Abstract
COVID-19 face mask usage has sparked interest in improving the speed and accuracy of detecting masked faces in intricate surroundings. One approach is using deep learning methods like the YoloX network, but it suffers from the loss of semantic information and confounding effects that affect its precise localization capability. Although the Channel Enhancement Feature Pyramid (CE-FPN) can better mitigate the confounding effect, its own structure causes more computation and number of parameters. In order to address these issues, we propose an improved channel-enhanced feature pyramid (ICE-FPN) that is able to reduce the computational and parametric counts of CE-FPN and mitigate the confounding effect. Then, feature enhancement modules (FEM and FEM-s) are introduced at the neck of the network to enhance the semantic richness of feature fusion in the neck network, while contextual attention enhancement modules (CAEM) are added at the end of the neck to effectively improve the precise localization capability for mask-wearing targets in complex contexts.
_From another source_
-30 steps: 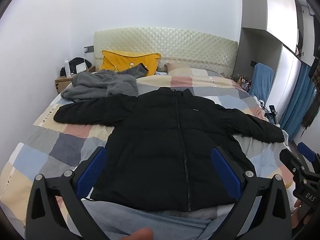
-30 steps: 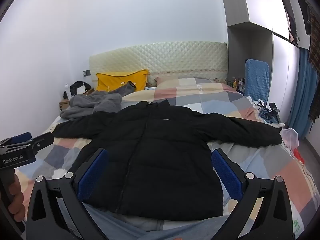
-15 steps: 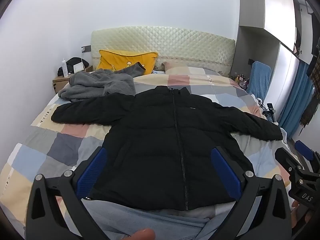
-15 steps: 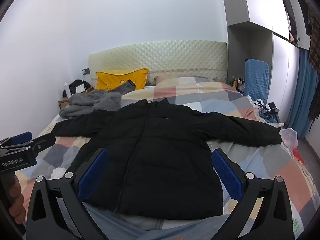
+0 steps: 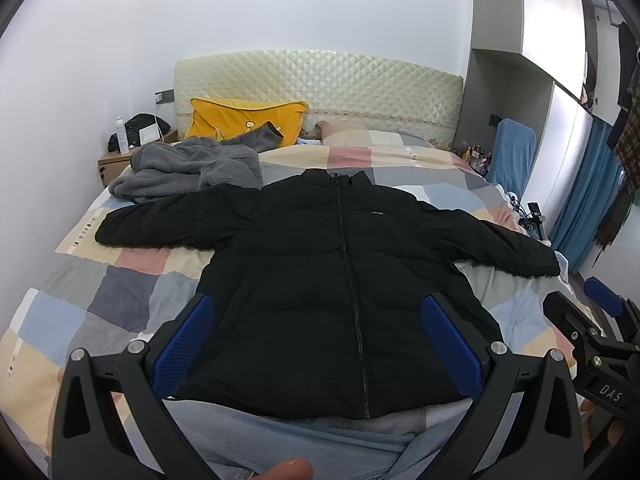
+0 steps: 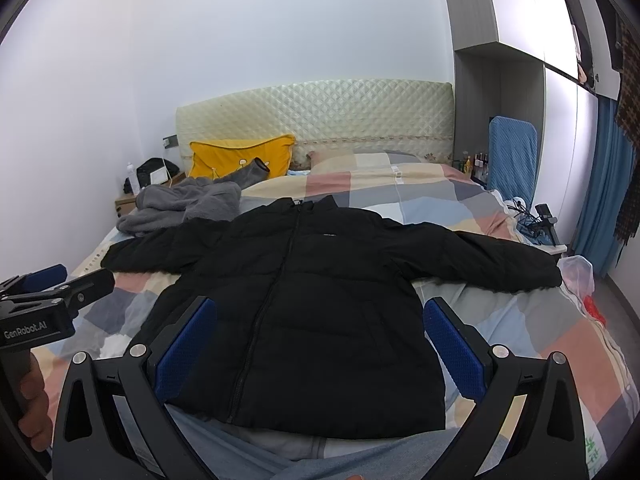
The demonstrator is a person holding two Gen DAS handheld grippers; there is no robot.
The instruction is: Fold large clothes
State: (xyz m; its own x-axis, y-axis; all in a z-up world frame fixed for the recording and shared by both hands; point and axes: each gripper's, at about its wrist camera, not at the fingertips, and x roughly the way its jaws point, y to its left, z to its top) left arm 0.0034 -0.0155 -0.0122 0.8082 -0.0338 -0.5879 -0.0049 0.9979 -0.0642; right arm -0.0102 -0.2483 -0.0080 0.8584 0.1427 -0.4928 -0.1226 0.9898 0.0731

Finally, we utilize the technique of transfer learning during our training process, and the ablation experiments performed on the WMD dataset and the comparison experiments performed on the PWMFD dataset show a significant performance improvement of our proposed ICE-YoloX, and the results show that mAP0.5 improves from 99.54 to 99.62% and mAP0.75 improves from 89.47% in the WMD dataset improved to 91.64%.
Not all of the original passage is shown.